We crushed a pill and packed it into a small piece of red bean cake. He refused the cake. I took the piece, waited until he started speaking, and slipped it into his open mouth. He started to spit it out, but then, liking the taste, swallowed it.

A flight attendant helped walk him back to his seat. She knelt at his feet and patiently patted his arm for close to an hour. He drifted to sleep. “My mother has Alzheimer’s,” she said.

The purser, the one who had yelled at us at the beginning of the flight, came up to me: “I went through this last year, too.” A third flight attendant approached to tell me about her own mother.

The sedative lasted just 90 minutes.

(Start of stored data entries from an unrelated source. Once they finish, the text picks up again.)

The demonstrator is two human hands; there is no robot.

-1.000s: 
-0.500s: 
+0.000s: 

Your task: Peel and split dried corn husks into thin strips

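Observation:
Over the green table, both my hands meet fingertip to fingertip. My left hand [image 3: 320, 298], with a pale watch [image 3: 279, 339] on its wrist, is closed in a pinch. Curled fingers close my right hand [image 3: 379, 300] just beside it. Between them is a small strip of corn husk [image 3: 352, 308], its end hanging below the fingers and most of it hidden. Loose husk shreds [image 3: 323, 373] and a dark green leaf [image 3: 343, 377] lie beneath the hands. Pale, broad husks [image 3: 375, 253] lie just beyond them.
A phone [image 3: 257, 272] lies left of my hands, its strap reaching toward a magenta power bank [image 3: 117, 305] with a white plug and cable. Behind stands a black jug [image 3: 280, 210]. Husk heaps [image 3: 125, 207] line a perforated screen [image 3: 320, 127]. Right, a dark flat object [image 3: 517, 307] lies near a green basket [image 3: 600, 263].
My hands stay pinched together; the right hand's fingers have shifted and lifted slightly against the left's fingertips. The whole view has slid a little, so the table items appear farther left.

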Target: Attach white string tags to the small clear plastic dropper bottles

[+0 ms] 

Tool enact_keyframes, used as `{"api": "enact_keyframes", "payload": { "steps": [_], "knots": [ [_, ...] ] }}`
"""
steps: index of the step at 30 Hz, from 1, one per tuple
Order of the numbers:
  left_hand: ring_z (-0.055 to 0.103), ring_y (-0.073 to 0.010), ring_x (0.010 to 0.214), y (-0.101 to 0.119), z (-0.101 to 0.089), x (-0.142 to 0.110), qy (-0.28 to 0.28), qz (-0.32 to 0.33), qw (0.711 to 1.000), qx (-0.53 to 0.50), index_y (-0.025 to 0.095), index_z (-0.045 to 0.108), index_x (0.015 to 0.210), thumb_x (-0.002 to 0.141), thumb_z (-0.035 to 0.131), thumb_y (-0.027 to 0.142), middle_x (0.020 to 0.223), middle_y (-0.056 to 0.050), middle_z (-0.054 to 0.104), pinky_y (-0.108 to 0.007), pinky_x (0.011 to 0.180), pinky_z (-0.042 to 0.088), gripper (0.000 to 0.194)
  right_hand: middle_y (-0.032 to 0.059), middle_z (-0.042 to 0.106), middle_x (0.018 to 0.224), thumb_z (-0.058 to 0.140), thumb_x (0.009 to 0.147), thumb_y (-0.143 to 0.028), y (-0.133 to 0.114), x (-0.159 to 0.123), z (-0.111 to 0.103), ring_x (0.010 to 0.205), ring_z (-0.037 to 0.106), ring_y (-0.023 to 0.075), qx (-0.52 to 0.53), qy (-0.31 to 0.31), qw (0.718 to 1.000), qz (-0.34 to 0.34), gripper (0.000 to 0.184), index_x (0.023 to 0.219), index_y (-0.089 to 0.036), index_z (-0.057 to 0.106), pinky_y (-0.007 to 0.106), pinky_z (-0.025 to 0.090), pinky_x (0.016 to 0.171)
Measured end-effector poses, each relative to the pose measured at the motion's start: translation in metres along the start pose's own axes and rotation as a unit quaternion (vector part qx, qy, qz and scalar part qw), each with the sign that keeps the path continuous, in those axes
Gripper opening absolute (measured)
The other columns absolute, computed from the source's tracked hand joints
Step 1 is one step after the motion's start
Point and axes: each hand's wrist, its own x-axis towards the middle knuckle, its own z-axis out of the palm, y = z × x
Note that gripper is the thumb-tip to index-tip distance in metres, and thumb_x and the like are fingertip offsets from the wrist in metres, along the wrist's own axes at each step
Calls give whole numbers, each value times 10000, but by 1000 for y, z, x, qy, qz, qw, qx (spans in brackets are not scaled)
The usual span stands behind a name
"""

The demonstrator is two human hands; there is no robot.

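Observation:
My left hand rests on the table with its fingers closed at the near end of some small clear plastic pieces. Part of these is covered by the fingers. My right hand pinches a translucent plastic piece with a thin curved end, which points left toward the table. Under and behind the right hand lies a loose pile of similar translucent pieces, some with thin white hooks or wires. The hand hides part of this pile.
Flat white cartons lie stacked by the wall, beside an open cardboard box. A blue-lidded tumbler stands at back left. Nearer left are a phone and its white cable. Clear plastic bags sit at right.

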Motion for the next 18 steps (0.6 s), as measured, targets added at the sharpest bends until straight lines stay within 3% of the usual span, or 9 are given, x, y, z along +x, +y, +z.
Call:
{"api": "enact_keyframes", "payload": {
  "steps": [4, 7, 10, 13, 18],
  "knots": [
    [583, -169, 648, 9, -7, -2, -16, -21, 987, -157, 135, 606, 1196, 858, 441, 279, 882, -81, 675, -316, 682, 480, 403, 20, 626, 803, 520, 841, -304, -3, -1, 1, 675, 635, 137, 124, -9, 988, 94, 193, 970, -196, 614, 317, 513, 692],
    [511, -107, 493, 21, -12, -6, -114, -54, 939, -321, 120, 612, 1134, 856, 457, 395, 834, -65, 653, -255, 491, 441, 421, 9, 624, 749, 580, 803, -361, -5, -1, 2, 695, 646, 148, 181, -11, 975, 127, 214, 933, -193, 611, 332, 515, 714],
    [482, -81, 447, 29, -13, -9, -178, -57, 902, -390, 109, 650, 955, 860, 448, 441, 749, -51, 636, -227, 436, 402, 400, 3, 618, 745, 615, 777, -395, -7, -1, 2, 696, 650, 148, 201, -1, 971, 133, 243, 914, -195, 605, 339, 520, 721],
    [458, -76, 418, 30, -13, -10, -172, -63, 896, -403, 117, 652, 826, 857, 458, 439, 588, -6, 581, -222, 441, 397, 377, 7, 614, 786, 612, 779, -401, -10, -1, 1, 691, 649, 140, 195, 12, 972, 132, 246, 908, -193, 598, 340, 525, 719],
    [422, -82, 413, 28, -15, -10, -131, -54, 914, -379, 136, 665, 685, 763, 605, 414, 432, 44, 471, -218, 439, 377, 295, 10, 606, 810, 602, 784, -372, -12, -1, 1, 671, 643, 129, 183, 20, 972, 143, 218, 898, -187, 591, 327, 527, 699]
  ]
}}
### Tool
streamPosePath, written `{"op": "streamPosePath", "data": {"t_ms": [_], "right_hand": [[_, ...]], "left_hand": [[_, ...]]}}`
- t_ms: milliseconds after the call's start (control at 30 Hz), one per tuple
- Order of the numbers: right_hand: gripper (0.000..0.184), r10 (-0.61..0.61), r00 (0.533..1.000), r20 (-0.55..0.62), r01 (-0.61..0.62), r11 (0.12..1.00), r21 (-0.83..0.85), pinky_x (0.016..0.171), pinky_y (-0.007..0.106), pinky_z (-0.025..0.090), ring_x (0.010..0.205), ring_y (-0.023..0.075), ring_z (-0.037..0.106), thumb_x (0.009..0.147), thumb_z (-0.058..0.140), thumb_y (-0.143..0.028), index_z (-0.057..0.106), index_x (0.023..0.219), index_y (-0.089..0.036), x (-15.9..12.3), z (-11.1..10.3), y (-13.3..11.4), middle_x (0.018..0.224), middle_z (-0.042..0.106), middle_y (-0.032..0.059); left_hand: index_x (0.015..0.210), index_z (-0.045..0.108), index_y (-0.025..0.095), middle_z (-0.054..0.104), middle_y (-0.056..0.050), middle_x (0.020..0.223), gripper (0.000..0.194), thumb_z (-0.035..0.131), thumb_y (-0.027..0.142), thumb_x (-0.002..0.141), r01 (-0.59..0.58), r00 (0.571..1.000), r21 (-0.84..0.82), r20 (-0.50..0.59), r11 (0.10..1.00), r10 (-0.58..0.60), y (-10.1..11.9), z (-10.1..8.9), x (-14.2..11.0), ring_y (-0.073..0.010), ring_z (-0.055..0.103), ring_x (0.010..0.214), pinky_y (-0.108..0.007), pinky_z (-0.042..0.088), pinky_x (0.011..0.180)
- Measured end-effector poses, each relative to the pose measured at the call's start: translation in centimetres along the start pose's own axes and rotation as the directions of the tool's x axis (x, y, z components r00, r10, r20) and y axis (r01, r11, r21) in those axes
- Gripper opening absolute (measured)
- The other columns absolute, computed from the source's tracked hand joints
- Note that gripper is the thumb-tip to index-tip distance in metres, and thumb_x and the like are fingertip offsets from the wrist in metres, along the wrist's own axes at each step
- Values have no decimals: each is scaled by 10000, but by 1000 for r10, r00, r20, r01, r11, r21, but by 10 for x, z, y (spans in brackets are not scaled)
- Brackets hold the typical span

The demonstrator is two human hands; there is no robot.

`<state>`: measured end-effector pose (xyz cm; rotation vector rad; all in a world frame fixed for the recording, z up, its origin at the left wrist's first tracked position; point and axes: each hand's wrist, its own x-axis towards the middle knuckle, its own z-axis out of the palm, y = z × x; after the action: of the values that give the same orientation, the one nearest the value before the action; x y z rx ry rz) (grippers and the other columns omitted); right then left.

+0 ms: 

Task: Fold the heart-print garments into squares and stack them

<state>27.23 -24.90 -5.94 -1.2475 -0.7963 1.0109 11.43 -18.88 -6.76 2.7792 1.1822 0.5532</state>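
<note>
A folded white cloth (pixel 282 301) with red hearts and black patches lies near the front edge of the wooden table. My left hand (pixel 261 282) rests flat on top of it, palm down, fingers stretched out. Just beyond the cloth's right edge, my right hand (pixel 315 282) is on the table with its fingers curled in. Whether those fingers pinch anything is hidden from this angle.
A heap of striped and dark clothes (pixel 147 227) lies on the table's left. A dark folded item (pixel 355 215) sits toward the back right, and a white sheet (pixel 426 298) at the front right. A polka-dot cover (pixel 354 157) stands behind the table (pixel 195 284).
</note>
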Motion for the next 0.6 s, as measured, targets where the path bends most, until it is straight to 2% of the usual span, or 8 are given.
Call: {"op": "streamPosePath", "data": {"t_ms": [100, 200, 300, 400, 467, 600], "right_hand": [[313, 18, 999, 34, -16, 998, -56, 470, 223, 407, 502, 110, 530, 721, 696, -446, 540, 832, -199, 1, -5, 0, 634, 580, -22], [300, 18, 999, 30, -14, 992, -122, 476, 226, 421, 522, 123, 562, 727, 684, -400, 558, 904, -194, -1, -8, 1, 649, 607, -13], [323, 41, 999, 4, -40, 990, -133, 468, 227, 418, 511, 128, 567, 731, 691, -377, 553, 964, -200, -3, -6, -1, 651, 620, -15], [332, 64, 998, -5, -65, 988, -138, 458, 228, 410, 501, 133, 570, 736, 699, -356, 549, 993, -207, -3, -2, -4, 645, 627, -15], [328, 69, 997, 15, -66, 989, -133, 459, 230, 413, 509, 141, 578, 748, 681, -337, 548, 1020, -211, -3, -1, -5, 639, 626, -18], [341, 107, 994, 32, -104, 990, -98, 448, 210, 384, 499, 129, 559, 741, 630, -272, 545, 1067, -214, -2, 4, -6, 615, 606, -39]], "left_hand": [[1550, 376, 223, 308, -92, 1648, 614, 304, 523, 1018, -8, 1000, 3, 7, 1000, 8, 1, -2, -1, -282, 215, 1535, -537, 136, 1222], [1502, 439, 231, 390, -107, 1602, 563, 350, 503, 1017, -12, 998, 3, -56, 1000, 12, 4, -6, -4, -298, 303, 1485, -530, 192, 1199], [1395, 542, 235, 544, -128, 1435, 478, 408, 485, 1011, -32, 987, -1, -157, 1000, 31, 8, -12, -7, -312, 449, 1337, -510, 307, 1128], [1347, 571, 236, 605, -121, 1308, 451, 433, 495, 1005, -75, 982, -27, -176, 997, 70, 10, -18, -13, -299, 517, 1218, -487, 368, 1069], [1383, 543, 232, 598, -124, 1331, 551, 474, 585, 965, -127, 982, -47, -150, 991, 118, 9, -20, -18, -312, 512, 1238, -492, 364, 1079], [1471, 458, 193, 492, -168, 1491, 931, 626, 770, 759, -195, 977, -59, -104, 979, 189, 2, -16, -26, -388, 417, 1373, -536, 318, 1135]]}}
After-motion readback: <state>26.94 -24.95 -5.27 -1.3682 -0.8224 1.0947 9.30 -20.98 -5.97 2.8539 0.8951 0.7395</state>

The pattern of waking, walking toward the coach cabin, visiting the kids, struggling with the diaper in the bathroom, yelling, gesturing toward the door, repeated itself over and over and over again until we landed.

At Dulles Airport, we waited for the rest of the passengers to deplane before we attempted to move my father, who, just like our toddler, had finally fallen into a sound sleep during the plane’s final turns on landing. We gathered our family together and gently nudged Dad. “Let’s go home.”

My father died in his house of another stroke a few months after we returned from the trip. I received the phone call around dawn. His caregiver said my father had been pacing around the family room and then sat down suddenly, bracing himself against the coffee table, as if he knew something was about to happen. I hope that in those final moments, he saw his mother, and heard her calling him home.